▸ Saved entries:

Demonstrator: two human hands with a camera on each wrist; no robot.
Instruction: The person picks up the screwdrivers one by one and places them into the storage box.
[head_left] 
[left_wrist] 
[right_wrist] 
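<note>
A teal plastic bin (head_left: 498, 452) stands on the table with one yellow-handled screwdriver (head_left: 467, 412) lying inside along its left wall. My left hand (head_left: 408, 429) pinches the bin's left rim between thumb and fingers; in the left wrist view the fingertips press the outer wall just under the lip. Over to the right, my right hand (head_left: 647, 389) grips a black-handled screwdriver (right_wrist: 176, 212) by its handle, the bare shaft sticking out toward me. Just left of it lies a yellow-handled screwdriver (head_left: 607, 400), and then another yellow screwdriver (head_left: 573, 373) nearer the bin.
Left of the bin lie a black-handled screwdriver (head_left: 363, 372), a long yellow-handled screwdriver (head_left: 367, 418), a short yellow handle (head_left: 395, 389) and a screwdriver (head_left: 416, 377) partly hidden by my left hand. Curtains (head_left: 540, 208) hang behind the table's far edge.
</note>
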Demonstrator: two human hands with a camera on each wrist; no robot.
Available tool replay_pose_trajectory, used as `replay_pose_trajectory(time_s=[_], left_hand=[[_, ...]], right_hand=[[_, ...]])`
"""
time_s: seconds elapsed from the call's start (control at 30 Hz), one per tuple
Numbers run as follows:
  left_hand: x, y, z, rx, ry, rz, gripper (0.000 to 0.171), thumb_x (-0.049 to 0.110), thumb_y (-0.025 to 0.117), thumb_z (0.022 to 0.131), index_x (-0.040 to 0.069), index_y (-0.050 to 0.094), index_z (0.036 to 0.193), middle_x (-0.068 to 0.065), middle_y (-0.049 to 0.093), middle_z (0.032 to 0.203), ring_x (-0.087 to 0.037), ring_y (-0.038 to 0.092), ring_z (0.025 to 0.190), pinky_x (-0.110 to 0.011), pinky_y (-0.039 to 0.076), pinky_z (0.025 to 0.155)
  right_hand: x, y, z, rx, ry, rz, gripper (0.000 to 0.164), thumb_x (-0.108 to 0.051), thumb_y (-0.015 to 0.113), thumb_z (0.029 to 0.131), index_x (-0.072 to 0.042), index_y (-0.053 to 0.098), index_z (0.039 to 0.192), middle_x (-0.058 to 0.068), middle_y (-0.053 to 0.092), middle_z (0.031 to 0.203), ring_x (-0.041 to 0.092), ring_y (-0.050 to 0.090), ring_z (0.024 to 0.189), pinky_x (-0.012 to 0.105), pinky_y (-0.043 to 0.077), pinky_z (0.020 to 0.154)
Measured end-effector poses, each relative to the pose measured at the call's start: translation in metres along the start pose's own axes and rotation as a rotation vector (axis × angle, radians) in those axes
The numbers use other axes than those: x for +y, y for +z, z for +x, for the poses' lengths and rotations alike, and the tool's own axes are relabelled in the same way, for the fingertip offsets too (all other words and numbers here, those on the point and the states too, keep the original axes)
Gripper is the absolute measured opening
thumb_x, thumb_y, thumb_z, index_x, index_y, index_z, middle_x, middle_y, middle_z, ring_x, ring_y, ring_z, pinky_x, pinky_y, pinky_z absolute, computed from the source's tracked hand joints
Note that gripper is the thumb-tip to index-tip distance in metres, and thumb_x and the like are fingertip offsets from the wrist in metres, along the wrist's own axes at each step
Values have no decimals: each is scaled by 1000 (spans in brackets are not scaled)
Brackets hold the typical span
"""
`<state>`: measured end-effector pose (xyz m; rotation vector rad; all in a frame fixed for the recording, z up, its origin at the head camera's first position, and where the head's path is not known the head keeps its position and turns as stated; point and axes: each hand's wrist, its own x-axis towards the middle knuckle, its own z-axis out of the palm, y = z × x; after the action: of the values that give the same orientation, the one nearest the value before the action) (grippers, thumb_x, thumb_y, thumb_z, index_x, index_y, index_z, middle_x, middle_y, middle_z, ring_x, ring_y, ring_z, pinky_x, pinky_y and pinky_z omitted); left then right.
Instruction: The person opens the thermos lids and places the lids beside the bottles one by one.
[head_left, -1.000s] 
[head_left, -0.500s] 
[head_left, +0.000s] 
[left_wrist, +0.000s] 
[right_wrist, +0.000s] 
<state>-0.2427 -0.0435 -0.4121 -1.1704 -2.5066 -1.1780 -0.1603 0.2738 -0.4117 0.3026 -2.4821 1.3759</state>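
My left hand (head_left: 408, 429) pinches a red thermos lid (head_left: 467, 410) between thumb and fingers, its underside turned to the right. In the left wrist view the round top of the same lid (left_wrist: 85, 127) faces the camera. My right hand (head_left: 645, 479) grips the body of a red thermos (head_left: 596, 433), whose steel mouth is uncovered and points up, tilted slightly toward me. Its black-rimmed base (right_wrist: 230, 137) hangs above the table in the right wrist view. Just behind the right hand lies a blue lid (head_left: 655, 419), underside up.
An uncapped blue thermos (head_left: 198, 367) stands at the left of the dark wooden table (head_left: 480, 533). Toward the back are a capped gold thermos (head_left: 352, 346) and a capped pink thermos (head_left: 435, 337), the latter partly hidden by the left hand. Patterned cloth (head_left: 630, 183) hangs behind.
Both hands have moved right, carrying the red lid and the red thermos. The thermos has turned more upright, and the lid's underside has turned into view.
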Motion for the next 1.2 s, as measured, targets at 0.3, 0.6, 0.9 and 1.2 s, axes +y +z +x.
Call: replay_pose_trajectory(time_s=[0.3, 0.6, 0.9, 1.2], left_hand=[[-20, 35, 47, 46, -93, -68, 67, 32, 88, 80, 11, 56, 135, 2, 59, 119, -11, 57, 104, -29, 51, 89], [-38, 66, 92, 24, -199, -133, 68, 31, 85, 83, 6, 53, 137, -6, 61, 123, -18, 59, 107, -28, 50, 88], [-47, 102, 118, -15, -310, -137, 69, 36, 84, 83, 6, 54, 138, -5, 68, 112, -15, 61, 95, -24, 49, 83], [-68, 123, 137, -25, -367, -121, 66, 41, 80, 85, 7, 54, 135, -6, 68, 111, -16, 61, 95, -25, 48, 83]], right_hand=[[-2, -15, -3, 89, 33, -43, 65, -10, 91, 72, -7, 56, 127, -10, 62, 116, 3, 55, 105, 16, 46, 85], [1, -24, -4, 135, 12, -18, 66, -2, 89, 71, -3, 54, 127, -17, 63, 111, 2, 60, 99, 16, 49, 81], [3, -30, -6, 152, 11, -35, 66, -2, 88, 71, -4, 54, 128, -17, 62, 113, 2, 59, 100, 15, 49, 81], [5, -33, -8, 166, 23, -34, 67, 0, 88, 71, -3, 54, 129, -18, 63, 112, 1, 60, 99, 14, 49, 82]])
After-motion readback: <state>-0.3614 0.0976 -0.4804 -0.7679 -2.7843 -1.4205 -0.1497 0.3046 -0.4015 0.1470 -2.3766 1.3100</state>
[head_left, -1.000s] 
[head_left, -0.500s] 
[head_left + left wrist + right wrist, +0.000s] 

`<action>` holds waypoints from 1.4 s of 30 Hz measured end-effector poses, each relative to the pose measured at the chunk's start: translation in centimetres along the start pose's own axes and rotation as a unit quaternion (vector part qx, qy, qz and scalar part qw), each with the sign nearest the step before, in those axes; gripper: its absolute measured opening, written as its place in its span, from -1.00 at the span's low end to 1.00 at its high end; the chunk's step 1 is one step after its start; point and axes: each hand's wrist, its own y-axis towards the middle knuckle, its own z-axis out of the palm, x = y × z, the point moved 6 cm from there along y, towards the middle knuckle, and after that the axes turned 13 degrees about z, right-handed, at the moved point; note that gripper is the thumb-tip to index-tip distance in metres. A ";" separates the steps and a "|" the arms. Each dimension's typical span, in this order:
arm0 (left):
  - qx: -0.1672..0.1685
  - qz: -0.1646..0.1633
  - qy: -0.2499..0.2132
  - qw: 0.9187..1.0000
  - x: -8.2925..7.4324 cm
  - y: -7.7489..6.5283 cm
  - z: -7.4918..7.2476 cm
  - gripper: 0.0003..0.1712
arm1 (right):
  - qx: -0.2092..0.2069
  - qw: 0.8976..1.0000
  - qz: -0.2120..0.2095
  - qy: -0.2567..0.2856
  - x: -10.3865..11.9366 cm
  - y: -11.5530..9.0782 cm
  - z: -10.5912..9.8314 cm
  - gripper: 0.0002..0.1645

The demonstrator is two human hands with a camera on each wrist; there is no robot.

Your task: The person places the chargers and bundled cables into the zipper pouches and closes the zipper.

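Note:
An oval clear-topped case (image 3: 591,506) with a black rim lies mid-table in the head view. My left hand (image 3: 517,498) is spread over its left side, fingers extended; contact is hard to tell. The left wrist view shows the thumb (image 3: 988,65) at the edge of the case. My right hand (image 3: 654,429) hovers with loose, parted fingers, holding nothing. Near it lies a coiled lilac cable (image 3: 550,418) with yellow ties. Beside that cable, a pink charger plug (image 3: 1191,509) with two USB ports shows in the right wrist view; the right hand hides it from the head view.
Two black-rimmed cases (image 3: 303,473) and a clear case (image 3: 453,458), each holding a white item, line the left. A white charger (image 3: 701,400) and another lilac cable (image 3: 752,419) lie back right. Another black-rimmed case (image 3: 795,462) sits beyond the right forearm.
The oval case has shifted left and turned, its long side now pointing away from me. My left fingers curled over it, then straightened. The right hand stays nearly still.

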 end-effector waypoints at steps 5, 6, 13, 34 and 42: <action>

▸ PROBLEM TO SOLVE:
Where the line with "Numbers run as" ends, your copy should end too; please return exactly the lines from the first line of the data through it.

▸ ANSWER SPACE:
Demonstrator: two human hands with a camera on each wrist; no robot.
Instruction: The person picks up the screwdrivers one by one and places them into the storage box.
[head_left] 
[left_wrist] 
[right_wrist] 
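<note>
A teal plastic bin (head_left: 498, 452) stands on the table with one yellow-handled screwdriver (head_left: 467, 412) lying inside along its left wall. My left hand (head_left: 408, 429) pinches the bin's left rim between thumb and fingers; in the left wrist view the fingertips press the outer wall just under the lip. Over to the right, my right hand (head_left: 647, 389) grips a black-handled screwdriver (right_wrist: 176, 212) by its handle, the bare shaft sticking out toward me. Just left of it lies a yellow-handled screwdriver (head_left: 607, 400), and then another yellow screwdriver (head_left: 573, 373) nearer the bin.
Left of the bin lie a black-handled screwdriver (head_left: 363, 372), a long yellow-handled screwdriver (head_left: 367, 418), a short yellow handle (head_left: 395, 389) and a screwdriver (head_left: 416, 377) partly hidden by my left hand. Curtains (head_left: 540, 208) hang behind the table's far edge.
</note>
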Demonstrator: two human hands with a camera on each wrist; no robot.
Available tool replay_pose_trajectory, used as `replay_pose_trajectory(time_s=[_], left_hand=[[_, ...]], right_hand=[[_, ...]])`
"""
time_s: seconds elapsed from the call's start (control at 30 Hz), one per tuple
Numbers run as follows:

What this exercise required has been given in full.